Sir John Henry Scourfield, 1st Baronet (30 January 1808 – 3 June 1876) was a Welsh Conservative politician who sat in the House of Commons from 1852 to 1876.
Scourfield was born John Henry Phillips, the son of Owen Phillips of Williamstown, Pembrokeshire, Wales and his wife Ann Elizabeth Scourfield, niece of William Henry Scourfield of the Mote and Robeston Hall. He was educated at Harrow School and at Oriel College, Oxford graduating BA 3rd class in classics in 1828 and MA in 1832.
He was a Deputy Lieutenant and J.P. for Pembroke and chairman of the Quarter Sessions of Pembroke. He was also High Sheriff of Pembrokeshire in 1833 and Lord-Lieutenant and Custos Rotulorum of the borough of Haverfordwest.

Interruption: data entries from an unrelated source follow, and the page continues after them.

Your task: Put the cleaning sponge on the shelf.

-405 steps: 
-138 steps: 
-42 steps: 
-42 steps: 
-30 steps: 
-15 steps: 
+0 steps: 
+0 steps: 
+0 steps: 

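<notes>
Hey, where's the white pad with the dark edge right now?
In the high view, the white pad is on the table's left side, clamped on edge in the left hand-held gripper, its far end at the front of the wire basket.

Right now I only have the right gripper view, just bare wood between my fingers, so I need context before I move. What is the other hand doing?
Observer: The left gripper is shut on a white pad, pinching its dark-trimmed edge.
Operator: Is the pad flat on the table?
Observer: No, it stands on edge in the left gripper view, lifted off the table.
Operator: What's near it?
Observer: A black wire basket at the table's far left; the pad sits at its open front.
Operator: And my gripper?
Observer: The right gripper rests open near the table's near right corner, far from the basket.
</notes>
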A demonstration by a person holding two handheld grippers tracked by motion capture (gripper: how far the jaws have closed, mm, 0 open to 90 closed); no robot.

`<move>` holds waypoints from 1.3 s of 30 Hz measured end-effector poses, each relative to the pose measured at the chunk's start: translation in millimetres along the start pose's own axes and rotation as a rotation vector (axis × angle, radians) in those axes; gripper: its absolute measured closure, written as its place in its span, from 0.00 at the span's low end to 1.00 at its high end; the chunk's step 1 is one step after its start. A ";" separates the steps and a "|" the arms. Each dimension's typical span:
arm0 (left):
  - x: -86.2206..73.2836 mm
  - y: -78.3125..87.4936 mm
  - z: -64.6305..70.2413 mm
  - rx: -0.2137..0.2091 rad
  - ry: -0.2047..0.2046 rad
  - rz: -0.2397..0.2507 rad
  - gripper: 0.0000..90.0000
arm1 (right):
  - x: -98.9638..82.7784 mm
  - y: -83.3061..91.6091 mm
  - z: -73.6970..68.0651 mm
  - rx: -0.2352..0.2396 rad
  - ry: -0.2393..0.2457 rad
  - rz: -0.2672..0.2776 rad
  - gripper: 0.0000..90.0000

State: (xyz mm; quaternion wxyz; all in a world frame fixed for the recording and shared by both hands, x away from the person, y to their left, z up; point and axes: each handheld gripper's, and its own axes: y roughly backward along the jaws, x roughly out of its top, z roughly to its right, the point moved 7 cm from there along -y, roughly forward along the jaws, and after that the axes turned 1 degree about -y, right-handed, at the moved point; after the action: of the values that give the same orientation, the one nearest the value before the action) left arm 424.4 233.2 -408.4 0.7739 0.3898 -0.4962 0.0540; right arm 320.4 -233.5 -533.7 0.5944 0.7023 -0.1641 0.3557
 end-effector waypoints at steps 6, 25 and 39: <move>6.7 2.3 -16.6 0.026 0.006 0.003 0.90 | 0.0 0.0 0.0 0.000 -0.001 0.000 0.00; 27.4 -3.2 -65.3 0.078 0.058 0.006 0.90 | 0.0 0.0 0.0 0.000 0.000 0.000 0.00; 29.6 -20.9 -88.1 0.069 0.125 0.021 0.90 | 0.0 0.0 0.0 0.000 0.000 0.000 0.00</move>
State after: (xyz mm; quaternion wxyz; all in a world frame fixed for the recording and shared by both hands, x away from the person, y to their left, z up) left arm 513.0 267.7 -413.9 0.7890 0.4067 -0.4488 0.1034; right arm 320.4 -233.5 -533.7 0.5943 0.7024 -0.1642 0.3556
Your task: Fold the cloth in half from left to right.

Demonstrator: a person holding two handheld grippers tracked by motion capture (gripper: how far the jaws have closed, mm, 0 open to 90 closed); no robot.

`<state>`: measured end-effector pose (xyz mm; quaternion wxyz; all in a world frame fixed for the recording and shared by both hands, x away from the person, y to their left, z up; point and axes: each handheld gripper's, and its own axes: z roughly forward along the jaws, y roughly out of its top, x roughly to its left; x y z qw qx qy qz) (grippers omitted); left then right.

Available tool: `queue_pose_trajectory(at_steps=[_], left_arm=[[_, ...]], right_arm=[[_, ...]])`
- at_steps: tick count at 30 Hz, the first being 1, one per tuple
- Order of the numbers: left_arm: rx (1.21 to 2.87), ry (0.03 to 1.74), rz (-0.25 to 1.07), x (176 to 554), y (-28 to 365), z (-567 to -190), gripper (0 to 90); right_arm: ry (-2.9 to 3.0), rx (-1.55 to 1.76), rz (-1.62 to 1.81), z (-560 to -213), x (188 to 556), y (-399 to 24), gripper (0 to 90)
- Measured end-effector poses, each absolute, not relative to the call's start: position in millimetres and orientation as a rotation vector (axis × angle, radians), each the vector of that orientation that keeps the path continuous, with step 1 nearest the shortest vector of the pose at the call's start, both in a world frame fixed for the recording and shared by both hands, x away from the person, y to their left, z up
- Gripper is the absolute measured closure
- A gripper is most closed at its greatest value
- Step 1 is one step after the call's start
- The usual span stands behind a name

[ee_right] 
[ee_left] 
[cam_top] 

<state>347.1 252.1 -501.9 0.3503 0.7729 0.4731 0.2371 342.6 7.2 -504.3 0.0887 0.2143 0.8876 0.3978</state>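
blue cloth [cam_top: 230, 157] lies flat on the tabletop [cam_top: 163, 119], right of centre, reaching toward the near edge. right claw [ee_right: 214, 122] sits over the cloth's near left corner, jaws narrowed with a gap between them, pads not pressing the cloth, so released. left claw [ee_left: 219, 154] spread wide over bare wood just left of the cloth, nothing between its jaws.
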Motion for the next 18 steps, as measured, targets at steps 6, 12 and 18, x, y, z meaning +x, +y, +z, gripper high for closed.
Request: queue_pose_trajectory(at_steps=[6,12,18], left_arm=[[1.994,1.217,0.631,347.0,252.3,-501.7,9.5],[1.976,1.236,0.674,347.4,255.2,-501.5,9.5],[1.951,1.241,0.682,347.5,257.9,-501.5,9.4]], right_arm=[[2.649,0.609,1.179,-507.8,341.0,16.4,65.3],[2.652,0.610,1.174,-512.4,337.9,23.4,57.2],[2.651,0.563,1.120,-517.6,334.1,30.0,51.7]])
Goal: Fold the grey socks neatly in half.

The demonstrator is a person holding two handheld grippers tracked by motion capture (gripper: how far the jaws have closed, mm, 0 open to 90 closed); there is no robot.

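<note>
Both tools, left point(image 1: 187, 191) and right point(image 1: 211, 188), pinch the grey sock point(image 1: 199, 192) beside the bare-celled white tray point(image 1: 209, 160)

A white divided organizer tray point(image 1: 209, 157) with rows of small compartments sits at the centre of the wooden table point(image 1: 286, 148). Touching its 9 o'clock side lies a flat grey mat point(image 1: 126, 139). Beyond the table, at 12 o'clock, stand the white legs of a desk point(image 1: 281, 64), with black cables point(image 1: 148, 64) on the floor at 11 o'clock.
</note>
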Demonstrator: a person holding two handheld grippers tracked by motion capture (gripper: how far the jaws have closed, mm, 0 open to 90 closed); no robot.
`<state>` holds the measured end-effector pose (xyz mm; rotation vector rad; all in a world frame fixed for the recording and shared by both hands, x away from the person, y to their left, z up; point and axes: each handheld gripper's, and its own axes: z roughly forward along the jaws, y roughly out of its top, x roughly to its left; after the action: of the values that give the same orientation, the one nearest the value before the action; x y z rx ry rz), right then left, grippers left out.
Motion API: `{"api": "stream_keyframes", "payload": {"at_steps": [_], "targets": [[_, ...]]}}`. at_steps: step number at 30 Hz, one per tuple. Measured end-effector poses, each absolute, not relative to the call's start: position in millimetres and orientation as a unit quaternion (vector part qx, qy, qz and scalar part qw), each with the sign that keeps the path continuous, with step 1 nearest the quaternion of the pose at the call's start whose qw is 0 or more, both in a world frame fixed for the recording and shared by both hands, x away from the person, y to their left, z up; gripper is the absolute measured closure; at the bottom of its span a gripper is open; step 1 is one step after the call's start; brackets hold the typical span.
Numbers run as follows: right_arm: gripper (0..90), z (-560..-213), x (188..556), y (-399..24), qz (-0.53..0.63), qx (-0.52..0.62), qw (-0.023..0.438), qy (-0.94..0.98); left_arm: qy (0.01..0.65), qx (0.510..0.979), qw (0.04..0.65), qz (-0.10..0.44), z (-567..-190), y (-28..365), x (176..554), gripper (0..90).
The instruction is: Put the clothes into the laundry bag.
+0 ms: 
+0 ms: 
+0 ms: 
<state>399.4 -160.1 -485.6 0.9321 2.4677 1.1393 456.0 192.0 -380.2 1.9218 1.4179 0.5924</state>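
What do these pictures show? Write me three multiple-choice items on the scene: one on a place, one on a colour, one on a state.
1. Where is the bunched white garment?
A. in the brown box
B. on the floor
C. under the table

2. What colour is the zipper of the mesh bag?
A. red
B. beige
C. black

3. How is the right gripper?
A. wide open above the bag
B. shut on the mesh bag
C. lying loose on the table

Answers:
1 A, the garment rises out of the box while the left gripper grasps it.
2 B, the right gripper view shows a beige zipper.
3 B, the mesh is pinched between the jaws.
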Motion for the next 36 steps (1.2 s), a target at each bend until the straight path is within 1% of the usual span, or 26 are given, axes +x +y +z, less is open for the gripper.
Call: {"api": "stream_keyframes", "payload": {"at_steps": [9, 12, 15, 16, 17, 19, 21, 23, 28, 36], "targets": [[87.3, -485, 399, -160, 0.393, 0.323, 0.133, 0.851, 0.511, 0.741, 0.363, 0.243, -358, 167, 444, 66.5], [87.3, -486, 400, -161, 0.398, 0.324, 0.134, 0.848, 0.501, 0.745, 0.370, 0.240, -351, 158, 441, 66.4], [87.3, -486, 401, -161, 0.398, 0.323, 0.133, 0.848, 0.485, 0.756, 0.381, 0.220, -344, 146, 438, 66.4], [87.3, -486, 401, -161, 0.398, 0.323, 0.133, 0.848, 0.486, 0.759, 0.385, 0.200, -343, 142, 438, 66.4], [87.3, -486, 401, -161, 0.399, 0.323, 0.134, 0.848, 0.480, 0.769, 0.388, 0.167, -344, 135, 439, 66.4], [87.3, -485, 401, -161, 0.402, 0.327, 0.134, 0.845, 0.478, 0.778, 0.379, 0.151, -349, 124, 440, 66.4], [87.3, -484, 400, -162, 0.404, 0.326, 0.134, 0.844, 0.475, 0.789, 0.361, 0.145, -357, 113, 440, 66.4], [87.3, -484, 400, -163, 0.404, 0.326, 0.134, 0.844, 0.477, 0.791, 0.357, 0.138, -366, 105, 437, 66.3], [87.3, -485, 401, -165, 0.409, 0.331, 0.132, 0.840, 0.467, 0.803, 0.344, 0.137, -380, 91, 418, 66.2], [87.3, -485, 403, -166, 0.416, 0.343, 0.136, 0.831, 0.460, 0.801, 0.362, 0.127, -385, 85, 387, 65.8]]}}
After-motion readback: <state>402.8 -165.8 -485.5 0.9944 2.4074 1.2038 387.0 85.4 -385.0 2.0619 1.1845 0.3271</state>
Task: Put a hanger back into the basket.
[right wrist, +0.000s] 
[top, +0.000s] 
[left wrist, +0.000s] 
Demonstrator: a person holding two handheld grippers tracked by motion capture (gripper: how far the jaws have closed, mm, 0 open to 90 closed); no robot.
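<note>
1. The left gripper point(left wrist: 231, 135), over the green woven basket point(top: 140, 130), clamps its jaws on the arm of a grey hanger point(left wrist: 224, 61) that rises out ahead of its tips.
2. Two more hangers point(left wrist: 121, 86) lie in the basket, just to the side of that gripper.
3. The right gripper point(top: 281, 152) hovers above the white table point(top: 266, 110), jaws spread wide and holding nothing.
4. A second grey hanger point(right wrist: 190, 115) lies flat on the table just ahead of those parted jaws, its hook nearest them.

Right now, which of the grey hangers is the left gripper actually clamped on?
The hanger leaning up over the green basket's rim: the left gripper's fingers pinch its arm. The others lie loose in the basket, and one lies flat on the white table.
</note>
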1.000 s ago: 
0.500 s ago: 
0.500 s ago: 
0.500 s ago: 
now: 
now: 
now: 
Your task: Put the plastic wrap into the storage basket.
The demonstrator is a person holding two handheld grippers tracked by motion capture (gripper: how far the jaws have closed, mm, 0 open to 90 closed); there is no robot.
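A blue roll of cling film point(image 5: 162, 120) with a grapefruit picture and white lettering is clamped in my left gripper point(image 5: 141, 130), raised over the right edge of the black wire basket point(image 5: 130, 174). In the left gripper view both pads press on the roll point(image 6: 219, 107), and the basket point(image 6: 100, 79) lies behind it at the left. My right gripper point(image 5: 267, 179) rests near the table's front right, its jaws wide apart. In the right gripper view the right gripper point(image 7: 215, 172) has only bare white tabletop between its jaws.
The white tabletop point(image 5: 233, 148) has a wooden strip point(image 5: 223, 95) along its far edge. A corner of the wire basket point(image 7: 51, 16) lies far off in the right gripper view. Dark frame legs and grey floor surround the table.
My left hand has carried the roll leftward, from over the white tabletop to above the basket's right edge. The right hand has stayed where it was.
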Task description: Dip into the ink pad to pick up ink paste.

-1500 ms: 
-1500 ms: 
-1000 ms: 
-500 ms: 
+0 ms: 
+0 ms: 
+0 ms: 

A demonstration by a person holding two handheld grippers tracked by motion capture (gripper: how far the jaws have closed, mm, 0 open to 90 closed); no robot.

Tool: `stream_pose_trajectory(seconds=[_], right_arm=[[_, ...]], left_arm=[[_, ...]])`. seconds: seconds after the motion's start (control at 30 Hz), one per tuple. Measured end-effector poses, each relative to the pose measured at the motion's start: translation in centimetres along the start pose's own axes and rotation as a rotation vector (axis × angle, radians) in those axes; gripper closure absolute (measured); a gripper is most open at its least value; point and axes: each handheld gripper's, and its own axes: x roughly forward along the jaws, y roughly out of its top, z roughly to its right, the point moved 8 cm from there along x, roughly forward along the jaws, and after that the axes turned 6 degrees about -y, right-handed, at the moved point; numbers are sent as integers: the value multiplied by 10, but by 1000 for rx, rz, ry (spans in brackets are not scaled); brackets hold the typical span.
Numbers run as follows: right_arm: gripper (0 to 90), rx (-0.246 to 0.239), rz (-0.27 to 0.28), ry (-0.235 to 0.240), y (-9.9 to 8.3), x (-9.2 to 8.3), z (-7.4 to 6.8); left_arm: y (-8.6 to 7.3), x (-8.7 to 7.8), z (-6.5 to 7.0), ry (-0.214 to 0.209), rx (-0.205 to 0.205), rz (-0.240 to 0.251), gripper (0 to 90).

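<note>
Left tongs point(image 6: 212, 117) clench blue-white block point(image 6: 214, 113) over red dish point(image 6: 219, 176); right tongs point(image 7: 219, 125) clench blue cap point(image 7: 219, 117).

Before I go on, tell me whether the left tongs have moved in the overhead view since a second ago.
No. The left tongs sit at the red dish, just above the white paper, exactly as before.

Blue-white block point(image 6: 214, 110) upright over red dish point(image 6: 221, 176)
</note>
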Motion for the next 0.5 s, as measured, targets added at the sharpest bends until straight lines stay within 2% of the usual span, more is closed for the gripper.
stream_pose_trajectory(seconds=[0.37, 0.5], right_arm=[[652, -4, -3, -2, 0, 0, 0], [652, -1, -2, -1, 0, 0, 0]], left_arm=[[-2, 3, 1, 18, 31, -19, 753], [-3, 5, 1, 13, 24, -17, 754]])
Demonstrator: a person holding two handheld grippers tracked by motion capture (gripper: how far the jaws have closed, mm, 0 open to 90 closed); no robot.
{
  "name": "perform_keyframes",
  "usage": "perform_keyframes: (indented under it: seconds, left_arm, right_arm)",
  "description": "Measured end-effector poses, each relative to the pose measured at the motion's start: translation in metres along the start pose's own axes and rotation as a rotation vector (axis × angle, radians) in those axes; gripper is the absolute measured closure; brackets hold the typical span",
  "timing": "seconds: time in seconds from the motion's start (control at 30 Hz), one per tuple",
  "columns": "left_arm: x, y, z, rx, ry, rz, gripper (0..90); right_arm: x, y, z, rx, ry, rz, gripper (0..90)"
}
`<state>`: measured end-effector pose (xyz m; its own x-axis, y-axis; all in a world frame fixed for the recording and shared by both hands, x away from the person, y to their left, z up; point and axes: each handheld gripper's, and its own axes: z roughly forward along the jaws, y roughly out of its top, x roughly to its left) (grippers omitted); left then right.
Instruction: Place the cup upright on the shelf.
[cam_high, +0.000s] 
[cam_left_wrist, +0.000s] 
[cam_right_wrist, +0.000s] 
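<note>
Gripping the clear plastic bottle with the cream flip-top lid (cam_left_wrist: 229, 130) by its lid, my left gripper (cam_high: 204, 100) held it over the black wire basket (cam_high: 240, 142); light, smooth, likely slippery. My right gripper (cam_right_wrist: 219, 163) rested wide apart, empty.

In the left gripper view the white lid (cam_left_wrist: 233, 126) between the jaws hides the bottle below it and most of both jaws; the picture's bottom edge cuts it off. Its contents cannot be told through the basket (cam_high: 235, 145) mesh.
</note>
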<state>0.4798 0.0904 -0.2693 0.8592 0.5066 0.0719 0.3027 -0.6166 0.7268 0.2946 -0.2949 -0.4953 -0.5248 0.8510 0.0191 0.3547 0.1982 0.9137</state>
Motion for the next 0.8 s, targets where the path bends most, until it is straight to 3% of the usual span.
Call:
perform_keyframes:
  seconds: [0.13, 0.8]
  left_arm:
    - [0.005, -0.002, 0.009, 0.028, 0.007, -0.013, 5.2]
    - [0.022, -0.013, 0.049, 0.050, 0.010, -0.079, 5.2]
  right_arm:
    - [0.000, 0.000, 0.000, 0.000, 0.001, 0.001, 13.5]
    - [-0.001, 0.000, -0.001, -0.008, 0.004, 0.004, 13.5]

In 1862 he assumed the name of Scourfield by Royal Licence on succeeding to the estates of his maternal uncle.[1]
At the 1852 general election Scourfield was elected Member of Parliament for Haverfordwest and held the seat until 1868. In 1857 he narrowly held on to the seat by two votes over the Liberal candidate William Rees, in a contest characterised by accusations of intimidation.[2]
At the 1868 general election he was elected MP for Pembrokeshire and held the seat until his death aged 68 in 1876. He was created a baronet by Disraeli on 18 February 1876 but died the following May.
He was against the Women's Disabilities Removal Bill, an early women's suffrage bill. He argued, in May 1872, that the novelist Jane Austen would be, too, were she alive. Scourfield argued this by using a quotation from Austen's novel Emma (1816), which was itself a quotation from Oliver Goldsmith, taken out of context.[3] This appears to be the first time that Austen's name was referenced in official business in parliament.
As John Philipps, he was a cricketer with amateur status who was associated with Marylebone Cricket Club (MCC) and made his first-class debut in 1830.[4]
He was the author of a number of published plays and poems.[5]
Scourfield married in 1845 Augusta Phillips, daughter of John Lort Phillips of Haverfordwest and Llawrenny Park, Pembrokeshire.[1] They had two sons, the eldest of which, Owen, succeeded to the baronetcy (which became extinct on his death).